(Recorded data begins)
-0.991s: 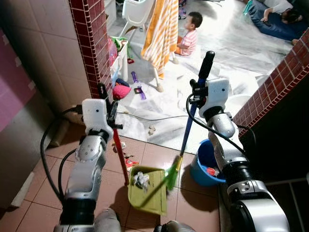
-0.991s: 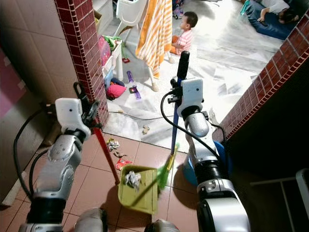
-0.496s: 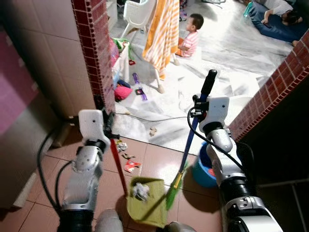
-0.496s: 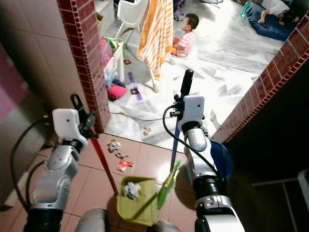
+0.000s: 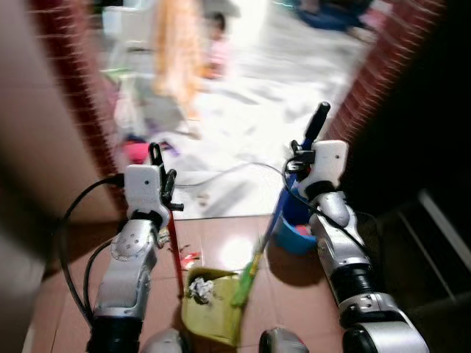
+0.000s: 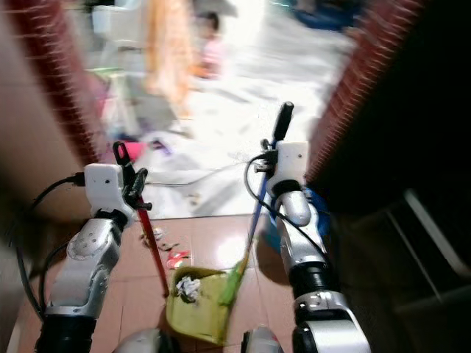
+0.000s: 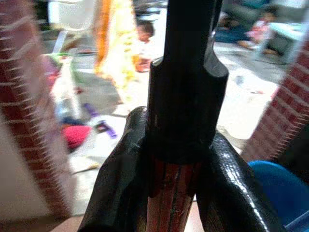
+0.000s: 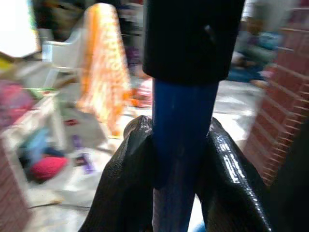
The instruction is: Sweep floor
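Broom (image 5: 254, 266) low centre, blue shaft slanting up-right into my right gripper (image 5: 300, 151), jaws clenched on it | dustpan (image 5: 212, 312) beside bristles, red handle clenched in my left gripper (image 5: 163, 176) | scraps (image 5: 190, 257) on floor (image 5: 221, 235) left of broom.

Dustpan (image 5: 210, 312) lower, nearer; view blurred
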`<state>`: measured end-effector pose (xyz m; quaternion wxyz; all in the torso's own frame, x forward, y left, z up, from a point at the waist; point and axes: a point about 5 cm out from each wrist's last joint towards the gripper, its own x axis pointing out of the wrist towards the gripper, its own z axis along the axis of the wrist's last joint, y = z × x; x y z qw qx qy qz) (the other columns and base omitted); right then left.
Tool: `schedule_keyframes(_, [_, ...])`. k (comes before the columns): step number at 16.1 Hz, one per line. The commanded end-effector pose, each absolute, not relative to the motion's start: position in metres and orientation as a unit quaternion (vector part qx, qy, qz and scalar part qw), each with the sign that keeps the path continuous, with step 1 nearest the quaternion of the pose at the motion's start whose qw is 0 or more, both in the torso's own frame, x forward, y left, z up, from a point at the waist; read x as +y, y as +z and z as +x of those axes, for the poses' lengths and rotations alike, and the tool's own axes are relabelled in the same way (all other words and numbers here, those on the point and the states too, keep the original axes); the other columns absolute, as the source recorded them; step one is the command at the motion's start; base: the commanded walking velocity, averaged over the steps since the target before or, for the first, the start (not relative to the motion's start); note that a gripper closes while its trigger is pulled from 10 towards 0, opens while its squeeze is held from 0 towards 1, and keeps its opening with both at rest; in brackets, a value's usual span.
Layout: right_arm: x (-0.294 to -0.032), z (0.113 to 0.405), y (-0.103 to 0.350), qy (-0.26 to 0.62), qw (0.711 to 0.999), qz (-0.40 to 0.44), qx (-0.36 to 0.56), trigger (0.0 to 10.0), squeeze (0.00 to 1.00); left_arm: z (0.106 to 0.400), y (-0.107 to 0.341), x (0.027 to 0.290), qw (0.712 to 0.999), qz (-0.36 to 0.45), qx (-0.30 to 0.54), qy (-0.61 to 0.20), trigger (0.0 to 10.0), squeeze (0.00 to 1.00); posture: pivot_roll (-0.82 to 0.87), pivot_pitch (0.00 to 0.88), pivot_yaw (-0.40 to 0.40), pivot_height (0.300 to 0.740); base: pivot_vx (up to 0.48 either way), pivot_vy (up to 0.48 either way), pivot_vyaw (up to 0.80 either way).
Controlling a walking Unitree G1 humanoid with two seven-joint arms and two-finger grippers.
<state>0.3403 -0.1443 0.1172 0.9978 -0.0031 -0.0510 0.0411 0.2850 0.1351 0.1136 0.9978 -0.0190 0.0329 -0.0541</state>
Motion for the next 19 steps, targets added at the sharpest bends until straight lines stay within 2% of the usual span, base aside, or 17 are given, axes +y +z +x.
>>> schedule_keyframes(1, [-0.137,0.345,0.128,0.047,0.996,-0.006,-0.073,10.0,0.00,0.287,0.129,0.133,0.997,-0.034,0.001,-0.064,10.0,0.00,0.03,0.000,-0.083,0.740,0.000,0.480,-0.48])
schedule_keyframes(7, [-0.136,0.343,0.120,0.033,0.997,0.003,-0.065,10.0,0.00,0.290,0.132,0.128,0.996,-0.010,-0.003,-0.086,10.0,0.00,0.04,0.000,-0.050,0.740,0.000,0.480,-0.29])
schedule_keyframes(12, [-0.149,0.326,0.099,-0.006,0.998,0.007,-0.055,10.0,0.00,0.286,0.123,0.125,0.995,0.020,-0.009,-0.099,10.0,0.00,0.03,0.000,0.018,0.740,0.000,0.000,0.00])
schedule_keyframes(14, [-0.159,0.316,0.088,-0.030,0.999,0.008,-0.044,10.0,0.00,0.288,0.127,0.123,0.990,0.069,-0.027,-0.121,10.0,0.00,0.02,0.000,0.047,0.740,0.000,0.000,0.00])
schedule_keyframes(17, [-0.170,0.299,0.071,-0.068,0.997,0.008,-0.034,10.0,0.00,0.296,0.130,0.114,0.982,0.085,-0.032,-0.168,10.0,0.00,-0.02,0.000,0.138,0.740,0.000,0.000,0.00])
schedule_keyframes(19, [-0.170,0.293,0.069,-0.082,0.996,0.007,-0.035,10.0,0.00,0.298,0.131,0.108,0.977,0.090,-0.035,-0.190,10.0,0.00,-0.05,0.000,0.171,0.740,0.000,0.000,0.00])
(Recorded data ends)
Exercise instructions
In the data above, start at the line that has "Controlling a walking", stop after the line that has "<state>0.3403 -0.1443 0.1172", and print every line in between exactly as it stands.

Finished exercise
Controlling a walking Unitree G1 humanoid with two seven-joint arms and two-finger grippers.
<state>0.3403 -0.1443 0.1172 0.9978 -0.0031 -0.0510 0.0411 0.2850 0.1351 0.1136 0.9978 -0.0190 0.0329 -0.0541</state>

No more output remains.